For four days they hesitated as to the course to pursue, Scheurer-Kestner still persisting in keeping the fortnight's silence promised to Billot on 31 October. In the interim, by means of the press the public mind had been influenced by indications as to the real traitor and by counter-declarations by Esterhazy in "La Libre Parole" concerning the conspiracy of the Jews and of "X. Y." (Picquart).

On the night of 15 November, in a letter to the minister of war which was published at once, Matthew Dreyfus denounced "Count" Walsin Esterhazy as the writer of the bordereau and as the author of the treason for which his brother had been condemned.

==Trial of Esterhazy==
The hasty denunciation of Esterhazy by Matthew Dreyfus was a tactical though perhaps an unavoidable blunder. To accuse Esterhazy formally of the treason imputed to Dreyfus and not simply of having written the bordereau (perhaps as a hoax or a swindle) was to subject the revision of the case of 1894 to the preliminary condemnation of Esterhazy. With the staff and the War Office fully enlisted against Dreyfus, the court martial which Esterhazy himself at once demanded was of necessity a veritable comedy. Not only was the accused allowed his liberty until the last day but one, not only did his protectors in the Staff Office continue to communicate indirectly with him and to dictate the answers he should make, but the general entrusted with the preliminary as well as with the judicial inquiry, Georges-Gabriel de Pellieux, showed him an unchanging friendliness and accepted without examination all his inventions.

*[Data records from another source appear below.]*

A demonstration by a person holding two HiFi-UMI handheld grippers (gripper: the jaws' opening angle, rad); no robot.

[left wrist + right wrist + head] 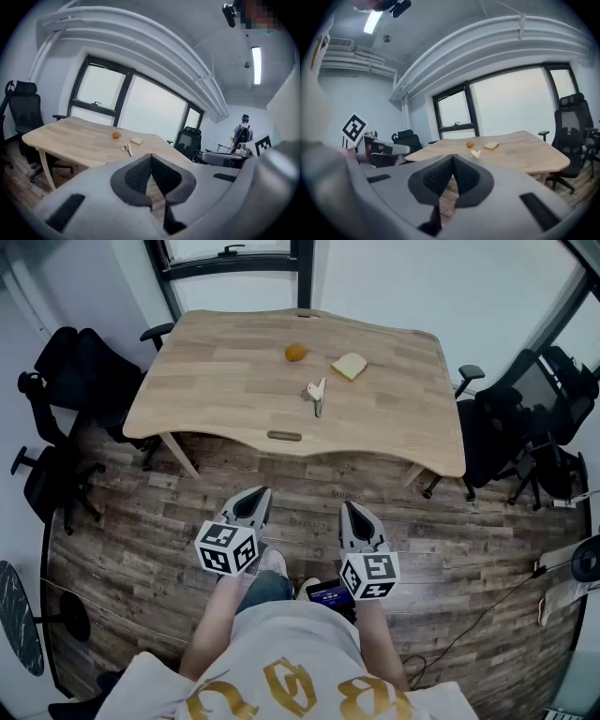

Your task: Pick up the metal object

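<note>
The metal object lies near the middle of the wooden table, pale and shiny, between an orange and a bread slice. It also shows small in the left gripper view as the metal object and in the right gripper view as the metal object. Both grippers are held low over the floor, well short of the table's near edge. My left gripper is shut with nothing in it, jaws together at the left gripper. My right gripper is likewise shut and empty, as the right gripper shows.
Black office chairs stand to the table's left and right. Wood-plank floor lies between me and the table. A dark device hangs at my waist. A person with a backpack stands far off.
</note>
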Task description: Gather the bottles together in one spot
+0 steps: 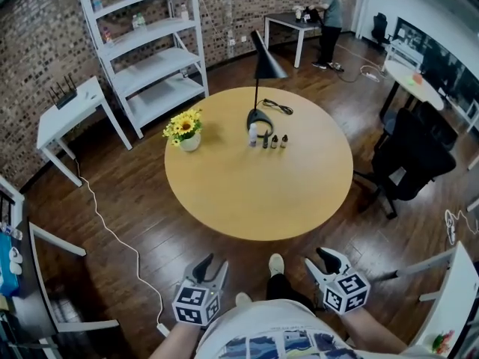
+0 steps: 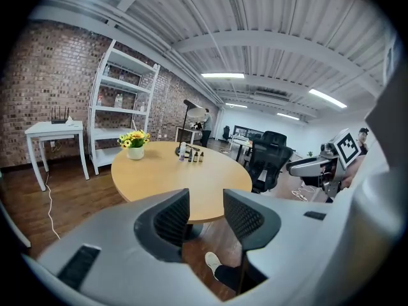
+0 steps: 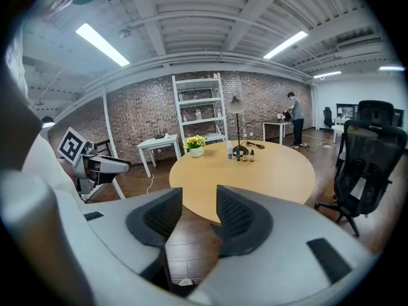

Convinced of the guilt of Dreyfus through the assurances of the staff, and before long by Henry's forged documents, Pellieux refused at the outset to examine the bordereau, on the subject of which there was "chose jugée." Even after the formal order to prosecute, an interpellation of Scheurer-Kestner to the Senate (7 December) was necessary to induce General Billot to promise that all the documents, including the famous bordereau, should be produced for examination. On this occasion also, as he had done some days before in the Chamber of Deputies (4 December), the minister did not fail to proclaim on his soul and conscience the guilt of Dreyfus, thus bringing to bear the whole weight of his high office on the verdict of the future judges of Esterhazy. Premier Méline, on his part, gained applause for declaring "that there was no Dreyfus affair," and the Chamber in its "ordre du jour" stigmatized "the ringleaders of the odious campaign which troubled the public conscience."